AWS Big Data Blog

Best practices for running Apache Spark applications using Amazon EC2 Spot Instances with Amazon EMR

Apache Spark has become one of the most popular tools for running analytics jobs. This popularity is due to its ease of use, fast performance, utilization of memory and disk, and built-in fault tolerance. These features strongly correlate with the concepts of cloud computing, where instances can be disposable and ephemeral.

Amazon EC2 Spot Instances offer spare compute capacity available in the AWS Cloud at steep discounts compared to On-Demand prices. EC2 can interrupt Spot Instances with two minutes of notification when EC2 needs the capacity back. You can use Spot Instances for various fault-tolerant and flexible applications. Some examples are analytics, containerized workloads, high-performance computing (HPC), stateless web servers, rendering, CI/CD, and other test and development workloads.

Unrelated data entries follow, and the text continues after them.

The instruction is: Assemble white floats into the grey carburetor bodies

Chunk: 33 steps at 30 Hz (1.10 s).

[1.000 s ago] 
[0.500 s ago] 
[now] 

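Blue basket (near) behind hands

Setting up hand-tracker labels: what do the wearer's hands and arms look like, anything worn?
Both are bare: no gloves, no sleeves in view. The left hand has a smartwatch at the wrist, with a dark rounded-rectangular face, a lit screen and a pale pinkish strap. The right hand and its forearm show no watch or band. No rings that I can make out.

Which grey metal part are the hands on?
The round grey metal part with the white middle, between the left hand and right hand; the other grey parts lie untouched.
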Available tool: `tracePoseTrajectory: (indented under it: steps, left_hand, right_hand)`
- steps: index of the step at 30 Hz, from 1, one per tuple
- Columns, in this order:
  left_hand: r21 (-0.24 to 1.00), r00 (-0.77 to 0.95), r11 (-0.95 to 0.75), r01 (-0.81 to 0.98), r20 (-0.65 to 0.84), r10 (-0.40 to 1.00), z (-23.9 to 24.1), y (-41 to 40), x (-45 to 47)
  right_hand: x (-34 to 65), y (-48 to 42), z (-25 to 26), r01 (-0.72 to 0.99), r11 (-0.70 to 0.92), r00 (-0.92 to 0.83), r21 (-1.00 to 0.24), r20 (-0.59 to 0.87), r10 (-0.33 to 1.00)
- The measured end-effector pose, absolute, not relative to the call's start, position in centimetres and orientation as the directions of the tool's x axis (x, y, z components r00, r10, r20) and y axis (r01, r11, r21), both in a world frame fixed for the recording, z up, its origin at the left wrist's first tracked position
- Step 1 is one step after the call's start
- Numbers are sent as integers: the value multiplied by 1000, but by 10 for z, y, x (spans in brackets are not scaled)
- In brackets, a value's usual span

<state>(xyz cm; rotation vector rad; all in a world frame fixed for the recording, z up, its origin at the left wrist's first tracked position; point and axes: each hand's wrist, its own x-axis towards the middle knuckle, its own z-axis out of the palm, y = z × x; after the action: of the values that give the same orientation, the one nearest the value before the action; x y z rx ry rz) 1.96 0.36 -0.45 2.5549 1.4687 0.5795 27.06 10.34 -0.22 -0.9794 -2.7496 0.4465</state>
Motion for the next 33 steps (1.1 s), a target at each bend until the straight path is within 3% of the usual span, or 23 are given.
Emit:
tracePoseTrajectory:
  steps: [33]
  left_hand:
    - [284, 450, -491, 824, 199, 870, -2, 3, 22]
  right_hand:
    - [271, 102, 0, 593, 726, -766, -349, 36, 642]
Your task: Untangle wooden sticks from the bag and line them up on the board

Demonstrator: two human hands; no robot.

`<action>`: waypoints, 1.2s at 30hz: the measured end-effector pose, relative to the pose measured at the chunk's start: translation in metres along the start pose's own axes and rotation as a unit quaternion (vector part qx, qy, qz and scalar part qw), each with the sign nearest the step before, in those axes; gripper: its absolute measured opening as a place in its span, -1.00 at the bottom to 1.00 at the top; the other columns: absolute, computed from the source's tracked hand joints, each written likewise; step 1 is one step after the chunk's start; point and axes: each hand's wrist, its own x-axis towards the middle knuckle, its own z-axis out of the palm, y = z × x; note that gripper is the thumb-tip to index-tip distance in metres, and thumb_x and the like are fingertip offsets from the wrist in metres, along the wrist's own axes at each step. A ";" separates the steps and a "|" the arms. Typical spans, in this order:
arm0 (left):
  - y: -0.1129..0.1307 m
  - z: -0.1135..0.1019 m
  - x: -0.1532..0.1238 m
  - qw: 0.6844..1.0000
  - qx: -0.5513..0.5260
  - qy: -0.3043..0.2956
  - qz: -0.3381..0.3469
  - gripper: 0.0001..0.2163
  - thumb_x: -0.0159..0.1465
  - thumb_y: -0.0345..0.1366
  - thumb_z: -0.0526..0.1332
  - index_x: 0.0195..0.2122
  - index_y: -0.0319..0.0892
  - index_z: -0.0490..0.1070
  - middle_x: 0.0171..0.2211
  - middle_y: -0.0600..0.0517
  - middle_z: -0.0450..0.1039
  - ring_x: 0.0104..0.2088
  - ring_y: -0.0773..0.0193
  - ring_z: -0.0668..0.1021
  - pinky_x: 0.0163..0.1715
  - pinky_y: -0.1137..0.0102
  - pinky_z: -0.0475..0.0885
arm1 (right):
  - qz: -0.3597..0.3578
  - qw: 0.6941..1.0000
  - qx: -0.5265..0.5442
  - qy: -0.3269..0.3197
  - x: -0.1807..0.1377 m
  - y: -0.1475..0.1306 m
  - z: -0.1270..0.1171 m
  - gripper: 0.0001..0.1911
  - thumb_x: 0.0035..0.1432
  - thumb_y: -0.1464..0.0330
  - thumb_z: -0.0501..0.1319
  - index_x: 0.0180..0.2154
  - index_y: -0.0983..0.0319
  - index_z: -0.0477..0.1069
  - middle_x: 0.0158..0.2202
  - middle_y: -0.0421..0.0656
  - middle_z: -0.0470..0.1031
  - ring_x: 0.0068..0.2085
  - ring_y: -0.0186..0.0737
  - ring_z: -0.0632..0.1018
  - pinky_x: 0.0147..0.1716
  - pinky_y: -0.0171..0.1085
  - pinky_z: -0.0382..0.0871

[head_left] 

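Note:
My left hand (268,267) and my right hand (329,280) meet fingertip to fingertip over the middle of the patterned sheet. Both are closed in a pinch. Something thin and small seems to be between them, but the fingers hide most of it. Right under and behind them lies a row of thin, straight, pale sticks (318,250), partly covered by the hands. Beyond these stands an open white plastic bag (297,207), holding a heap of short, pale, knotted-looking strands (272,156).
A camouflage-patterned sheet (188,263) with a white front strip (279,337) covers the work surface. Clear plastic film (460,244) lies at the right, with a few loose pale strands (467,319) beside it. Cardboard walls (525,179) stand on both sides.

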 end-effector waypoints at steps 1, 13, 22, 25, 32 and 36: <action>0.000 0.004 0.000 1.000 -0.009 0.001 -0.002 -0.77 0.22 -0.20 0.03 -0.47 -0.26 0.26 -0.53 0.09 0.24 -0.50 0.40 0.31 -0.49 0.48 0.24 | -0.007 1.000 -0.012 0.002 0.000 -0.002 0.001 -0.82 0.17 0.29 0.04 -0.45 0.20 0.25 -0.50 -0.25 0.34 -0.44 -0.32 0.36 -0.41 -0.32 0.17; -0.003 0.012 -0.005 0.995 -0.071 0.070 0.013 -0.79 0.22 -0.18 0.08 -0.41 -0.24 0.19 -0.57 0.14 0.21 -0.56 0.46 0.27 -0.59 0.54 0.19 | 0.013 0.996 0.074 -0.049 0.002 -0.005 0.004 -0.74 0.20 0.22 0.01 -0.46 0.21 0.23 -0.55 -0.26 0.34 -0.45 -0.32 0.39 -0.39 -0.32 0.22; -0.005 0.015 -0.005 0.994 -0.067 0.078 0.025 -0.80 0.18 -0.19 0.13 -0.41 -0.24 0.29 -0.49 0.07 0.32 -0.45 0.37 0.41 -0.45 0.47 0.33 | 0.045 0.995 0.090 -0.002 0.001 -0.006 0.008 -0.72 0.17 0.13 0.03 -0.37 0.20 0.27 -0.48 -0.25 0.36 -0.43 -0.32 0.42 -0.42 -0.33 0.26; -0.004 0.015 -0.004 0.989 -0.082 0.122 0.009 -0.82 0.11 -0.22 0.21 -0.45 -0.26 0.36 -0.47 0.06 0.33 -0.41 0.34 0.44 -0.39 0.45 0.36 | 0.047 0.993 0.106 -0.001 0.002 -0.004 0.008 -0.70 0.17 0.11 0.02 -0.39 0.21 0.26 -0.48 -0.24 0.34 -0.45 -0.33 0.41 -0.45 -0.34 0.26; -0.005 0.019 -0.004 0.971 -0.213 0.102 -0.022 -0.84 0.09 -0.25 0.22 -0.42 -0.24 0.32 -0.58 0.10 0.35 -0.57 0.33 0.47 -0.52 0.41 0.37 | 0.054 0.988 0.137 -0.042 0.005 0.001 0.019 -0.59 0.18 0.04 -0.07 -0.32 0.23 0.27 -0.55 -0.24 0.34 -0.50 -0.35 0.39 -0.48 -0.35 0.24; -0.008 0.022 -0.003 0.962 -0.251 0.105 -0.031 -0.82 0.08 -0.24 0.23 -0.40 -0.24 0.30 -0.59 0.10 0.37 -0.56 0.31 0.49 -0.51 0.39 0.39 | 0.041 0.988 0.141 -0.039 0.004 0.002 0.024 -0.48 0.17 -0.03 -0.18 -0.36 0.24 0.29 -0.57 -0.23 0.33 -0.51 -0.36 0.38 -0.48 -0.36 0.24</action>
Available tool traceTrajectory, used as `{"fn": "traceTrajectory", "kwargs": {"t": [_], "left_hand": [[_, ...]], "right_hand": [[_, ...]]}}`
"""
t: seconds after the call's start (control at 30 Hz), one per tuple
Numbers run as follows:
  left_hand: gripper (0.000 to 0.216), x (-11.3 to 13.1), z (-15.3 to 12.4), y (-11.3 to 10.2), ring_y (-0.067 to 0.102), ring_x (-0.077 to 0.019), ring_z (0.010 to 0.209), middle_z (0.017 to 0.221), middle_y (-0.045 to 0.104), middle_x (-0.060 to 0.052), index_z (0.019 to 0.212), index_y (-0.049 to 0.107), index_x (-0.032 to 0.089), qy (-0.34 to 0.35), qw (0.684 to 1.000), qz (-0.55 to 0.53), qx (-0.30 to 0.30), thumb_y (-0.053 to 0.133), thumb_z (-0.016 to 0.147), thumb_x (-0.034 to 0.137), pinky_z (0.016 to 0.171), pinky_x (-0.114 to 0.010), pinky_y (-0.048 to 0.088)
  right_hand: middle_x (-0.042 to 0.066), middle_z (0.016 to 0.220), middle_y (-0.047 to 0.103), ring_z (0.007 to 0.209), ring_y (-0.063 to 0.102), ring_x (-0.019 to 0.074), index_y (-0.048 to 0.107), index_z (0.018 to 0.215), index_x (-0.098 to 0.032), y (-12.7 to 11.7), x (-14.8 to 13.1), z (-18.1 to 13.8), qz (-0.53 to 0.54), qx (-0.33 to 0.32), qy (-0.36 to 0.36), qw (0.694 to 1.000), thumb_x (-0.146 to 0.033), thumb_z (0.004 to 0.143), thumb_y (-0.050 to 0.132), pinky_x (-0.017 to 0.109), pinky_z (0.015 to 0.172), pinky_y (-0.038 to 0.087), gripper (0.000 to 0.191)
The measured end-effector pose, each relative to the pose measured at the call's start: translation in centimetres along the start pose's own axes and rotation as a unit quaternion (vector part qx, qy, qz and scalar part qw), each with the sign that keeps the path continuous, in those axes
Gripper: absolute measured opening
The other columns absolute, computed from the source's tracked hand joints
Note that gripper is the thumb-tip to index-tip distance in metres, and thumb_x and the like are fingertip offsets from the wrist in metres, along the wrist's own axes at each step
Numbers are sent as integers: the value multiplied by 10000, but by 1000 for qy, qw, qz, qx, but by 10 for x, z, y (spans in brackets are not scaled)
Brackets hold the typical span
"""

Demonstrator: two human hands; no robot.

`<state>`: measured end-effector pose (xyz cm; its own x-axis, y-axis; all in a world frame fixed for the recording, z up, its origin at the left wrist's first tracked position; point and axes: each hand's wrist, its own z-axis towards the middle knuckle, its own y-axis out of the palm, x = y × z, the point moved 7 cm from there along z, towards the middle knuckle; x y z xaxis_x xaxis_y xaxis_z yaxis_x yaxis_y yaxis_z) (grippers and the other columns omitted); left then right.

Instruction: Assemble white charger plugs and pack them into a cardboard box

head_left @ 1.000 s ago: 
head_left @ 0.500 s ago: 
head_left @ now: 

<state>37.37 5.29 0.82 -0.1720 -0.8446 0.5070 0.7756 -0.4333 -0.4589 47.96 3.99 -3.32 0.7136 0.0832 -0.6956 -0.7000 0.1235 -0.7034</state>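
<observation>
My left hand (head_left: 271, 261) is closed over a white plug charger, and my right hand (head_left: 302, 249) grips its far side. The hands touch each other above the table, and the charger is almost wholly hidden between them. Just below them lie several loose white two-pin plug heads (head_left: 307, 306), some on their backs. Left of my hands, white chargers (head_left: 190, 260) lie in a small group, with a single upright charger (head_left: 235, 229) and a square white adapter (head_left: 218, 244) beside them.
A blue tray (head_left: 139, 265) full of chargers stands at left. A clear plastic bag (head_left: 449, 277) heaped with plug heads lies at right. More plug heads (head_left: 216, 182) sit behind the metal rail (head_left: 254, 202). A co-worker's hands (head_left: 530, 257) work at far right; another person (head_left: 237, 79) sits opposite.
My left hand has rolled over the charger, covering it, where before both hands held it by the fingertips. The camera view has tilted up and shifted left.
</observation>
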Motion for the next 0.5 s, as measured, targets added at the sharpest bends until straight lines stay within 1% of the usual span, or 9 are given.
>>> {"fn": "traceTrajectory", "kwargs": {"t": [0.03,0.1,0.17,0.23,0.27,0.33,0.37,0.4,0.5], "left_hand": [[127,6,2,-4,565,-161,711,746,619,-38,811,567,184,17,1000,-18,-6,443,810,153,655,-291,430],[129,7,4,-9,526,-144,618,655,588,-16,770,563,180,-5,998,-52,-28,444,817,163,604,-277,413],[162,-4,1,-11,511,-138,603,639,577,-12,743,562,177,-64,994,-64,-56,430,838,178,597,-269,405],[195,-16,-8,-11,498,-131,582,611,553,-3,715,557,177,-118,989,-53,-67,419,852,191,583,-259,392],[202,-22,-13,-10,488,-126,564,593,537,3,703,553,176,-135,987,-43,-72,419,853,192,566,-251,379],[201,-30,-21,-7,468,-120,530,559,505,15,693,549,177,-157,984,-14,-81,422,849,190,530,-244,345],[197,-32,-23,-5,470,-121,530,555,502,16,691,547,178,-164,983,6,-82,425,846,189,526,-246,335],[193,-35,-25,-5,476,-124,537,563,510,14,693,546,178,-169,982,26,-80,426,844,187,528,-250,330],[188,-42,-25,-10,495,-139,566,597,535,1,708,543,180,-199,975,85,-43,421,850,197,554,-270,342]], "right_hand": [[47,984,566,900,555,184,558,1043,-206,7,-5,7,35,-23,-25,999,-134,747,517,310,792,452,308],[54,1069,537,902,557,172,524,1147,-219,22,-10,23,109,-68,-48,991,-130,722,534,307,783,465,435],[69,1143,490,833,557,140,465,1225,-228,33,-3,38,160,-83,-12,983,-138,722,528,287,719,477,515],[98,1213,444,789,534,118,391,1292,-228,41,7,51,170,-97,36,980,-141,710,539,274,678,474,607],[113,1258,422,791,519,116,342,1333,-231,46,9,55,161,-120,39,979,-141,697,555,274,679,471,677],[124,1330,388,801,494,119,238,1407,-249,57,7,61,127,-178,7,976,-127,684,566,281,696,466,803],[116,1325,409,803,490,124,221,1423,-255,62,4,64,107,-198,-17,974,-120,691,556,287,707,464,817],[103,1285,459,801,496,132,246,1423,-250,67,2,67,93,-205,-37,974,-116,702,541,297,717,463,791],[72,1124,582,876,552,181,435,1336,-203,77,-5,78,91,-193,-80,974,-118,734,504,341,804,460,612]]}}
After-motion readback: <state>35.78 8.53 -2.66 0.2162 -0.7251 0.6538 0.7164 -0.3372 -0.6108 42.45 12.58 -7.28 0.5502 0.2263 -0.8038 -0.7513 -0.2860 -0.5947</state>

Amazon EMR provides a managed Hadoop framework that makes it easy, fast, and cost-effective to process vast amounts of data using EC2 instances. When using Amazon EMR, you don’t need to worry about installing, upgrading, and maintaining Spark software (or any other tool from the Hadoop framework). You also don’t need to worry about installing and maintaining underlying hardware or operating systems. Instead, you can focus on your business applications and use Amazon EMR to remove the undifferentiated heavy lifting.

In this blog post, we are going to focus on cost-optimizing and efficiently running Spark applications on Amazon EMR by using Spot Instances. We recommend several best practices to increase the fault tolerance of your Spark applications and use Spot Instances. These work without compromising availability or having a large impact on performance or the length of your jobs.

Use the Spot Instance Advisor to target instance types with suitable interruption rates

As mentioned, Spot Instances can be interrupted if EC2 needs the capacity back. In this blog post, we share best practices on how to increase the fault tolerance of your Spark applications to withstand occasional loss of underlying EC2 instances due to Spot interruptions. However, even then, targeting EC2 Spot Instances with lower interruption rates can help further. This approach helps by decreasing occurrences where your job gets prolonged because Spark needs to redo some of the work when interruptions occur.

Use the Spot Instance Advisor to check the interruption rates and try to create your Amazon EMR cluster using instance types that historically have lower interruption rates. For example, the frequency of interruption for r4.2xlarge in the US East (Ohio) region at the time of writing this post is less than 5 percent. This means that less than 5 percent of all r4.2xlarge Spot Instances launched in the last 30 days were interrupted by EC2.

Run your Spot workloads on a diversified set of instance types

When running workloads (analytics or others) on EC2 instances and using On-Demand or Reserved Instances purchase options, you can generally use a single instance type across your entire cluster. You might do so after benchmarking to find the right instance type to fit the application’s requirement. However, with Spot Instances, using multiple Spot capacity pools (an instance type in an Availability Zone) in a cluster is key. This practice enables you to achieve scale and preserve capacity for running your jobs.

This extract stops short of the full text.